- **What the task requires**
Exact copy, pictures excluded: output the lines from the opening of the entries through the line bearing "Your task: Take".

Given records below:

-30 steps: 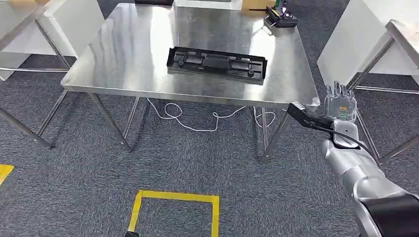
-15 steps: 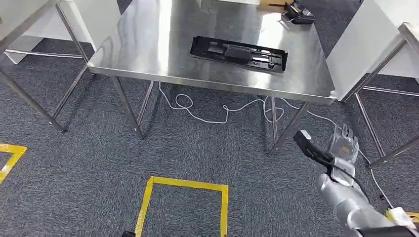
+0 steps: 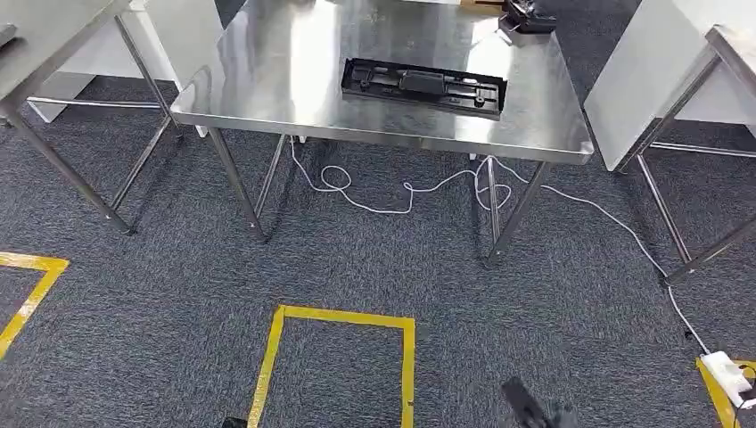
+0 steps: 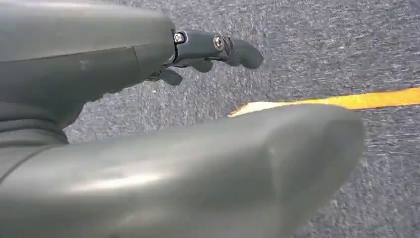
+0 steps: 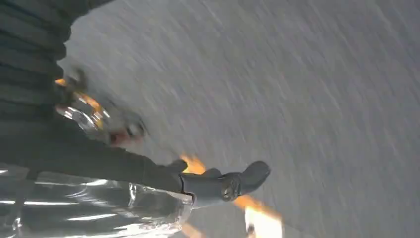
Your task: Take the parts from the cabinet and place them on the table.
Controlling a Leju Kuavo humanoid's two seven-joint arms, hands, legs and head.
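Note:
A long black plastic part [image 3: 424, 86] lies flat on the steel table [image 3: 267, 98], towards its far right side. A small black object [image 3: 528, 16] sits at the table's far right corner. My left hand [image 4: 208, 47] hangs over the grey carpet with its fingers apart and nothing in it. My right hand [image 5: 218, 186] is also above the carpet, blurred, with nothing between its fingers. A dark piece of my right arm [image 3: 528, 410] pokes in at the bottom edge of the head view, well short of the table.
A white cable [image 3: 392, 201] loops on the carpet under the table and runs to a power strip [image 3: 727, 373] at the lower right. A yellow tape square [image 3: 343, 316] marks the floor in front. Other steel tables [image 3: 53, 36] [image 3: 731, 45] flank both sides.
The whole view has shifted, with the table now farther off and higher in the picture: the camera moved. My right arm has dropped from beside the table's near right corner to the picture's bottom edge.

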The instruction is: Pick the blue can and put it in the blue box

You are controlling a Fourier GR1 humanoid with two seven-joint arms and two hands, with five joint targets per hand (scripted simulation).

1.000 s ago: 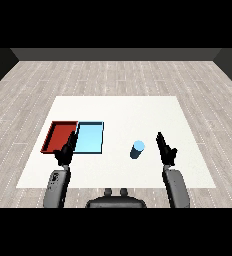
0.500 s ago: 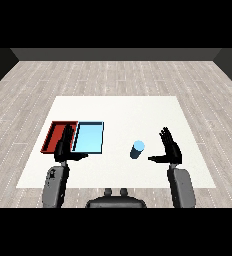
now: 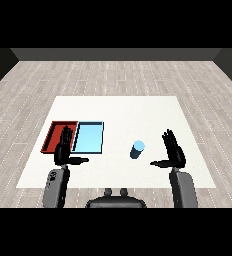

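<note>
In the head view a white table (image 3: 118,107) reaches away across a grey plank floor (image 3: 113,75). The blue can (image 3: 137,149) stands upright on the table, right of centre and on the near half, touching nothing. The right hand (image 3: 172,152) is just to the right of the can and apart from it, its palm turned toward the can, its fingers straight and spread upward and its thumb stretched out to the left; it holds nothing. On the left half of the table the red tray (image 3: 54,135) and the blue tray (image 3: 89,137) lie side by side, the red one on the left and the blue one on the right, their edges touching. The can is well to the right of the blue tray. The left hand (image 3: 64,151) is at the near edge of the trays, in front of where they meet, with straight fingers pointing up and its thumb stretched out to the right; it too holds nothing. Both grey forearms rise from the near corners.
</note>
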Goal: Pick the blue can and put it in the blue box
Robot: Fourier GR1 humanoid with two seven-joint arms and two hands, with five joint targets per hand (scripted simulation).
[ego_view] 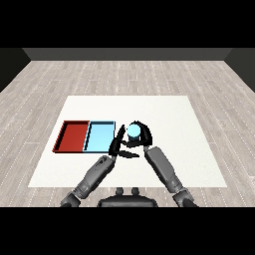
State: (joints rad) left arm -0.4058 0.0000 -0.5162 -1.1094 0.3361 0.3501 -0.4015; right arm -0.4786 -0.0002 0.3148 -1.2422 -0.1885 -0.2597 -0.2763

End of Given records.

- **Solution to this problem**
-30 steps: 
-15 steps: 
+0 steps: 
+0 steps: 
+0 steps: 
Your task: Take the parts from the cabinet and place them on the table.

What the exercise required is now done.